[Dataset entries]
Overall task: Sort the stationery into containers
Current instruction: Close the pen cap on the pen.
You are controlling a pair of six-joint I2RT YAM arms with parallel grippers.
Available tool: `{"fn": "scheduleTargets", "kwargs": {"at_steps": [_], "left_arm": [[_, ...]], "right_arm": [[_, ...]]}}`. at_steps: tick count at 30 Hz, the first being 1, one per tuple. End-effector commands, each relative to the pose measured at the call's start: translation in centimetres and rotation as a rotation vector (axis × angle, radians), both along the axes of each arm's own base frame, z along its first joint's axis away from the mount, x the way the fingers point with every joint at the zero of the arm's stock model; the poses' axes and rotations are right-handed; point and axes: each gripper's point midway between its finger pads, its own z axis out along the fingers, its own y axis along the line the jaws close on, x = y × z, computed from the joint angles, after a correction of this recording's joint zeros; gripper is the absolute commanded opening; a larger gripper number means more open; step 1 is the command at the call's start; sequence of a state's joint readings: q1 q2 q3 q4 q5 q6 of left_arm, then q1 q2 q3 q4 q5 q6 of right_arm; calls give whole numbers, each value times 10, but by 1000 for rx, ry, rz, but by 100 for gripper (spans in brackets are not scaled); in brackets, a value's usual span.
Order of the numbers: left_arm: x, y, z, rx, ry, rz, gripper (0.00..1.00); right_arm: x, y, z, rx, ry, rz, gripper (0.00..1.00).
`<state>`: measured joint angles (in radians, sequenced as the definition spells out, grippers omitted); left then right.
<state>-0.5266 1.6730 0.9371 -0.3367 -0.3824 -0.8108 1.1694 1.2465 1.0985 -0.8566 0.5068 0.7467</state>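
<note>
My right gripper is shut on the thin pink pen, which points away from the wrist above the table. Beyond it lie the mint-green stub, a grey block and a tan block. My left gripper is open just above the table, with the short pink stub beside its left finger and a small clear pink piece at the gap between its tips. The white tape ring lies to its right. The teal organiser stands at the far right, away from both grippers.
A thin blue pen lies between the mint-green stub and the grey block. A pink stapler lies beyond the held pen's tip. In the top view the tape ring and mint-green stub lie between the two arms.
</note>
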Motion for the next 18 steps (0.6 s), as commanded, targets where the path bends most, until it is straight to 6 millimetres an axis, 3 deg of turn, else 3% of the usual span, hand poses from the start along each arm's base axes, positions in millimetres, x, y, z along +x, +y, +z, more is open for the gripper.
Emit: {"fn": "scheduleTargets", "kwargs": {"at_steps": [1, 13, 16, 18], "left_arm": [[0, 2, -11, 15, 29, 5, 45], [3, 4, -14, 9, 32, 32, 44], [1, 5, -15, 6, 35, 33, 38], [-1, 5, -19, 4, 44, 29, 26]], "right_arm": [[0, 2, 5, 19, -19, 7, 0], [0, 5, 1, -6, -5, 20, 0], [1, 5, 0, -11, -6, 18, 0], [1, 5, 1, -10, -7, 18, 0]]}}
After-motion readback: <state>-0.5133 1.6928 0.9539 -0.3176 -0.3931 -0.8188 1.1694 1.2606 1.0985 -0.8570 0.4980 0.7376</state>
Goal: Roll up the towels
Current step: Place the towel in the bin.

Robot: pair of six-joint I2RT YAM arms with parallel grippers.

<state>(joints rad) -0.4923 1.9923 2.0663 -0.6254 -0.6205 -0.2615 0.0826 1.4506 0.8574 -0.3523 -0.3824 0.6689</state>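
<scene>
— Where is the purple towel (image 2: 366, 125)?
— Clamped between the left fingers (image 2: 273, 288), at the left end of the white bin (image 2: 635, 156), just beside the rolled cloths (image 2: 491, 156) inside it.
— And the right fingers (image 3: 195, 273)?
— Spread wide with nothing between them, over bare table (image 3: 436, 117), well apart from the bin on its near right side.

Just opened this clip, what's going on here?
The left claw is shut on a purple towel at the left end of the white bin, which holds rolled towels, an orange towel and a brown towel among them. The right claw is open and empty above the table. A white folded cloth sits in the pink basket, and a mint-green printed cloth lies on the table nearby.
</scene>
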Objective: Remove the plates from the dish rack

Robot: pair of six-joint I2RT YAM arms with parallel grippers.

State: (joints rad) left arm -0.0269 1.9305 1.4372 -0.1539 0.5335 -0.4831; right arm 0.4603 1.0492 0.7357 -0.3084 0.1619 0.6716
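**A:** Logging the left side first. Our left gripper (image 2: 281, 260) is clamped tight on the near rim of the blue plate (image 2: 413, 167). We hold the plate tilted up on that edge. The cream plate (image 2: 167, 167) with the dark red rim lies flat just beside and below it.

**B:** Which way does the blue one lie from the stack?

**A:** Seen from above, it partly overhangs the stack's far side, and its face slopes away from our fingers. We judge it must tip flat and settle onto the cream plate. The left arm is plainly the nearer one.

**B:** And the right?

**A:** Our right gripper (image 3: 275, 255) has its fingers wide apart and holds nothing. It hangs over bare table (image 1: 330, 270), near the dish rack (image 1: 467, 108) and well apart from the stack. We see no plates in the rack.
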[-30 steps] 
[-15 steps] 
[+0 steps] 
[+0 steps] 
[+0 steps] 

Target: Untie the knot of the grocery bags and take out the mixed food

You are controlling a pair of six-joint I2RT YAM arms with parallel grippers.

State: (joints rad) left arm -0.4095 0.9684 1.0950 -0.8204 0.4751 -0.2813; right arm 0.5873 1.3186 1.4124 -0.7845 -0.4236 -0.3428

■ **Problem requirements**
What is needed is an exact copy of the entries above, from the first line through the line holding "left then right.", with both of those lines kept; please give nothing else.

■ **Response area**
Overall task: Sort the stationery into containers
Current instruction: Close the pen cap on the pen.
You are controlling a pair of six-joint I2RT YAM arms with parallel grippers.
Available tool: `{"fn": "scheduleTargets", "kwargs": {"at_steps": [_], "left_arm": [[_, ...]], "right_arm": [[_, ...]]}}`. at_steps: tick count at 30 Hz, the first being 1, one per tuple. End-effector commands, each relative to the pose measured at the call's start: translation in centimetres and rotation as a rotation vector (axis × angle, radians), both along the axes of each arm's own base frame, z along its first joint's axis away from the mount, x the way the fingers point with every joint at the zero of the arm's stock model; the poses' axes and rotations are right-handed; point and axes: each gripper's point midway between its finger pads, its own z axis out along the fingers, its own y axis along the line the jaws close on, x = y × z, computed from the joint angles, after a correction of this recording's joint zeros; gripper is the absolute commanded opening; a larger gripper number means more open; step 1 is the command at the call's start; sequence of a state's joint readings: q1 q2 q3 q4 q5 q6 of left_arm, then q1 q2 q3 q4 q5 q6 of right_arm; calls give whole numbers, each value times 10, but by 1000 for rx, ry, rz, but by 100 for gripper (spans in brackets are not scaled); in brackets, a value's usual span.
Order of the numbers: left_arm: x, y, z, rx, ry, rz, gripper (0.00..1.00); right_arm: x, y, z, rx, ry, rz, gripper (0.00..1.00).
`<state>`: measured joint angles (in radians, sequenced as the definition spells out, grippers omitted); left then right.

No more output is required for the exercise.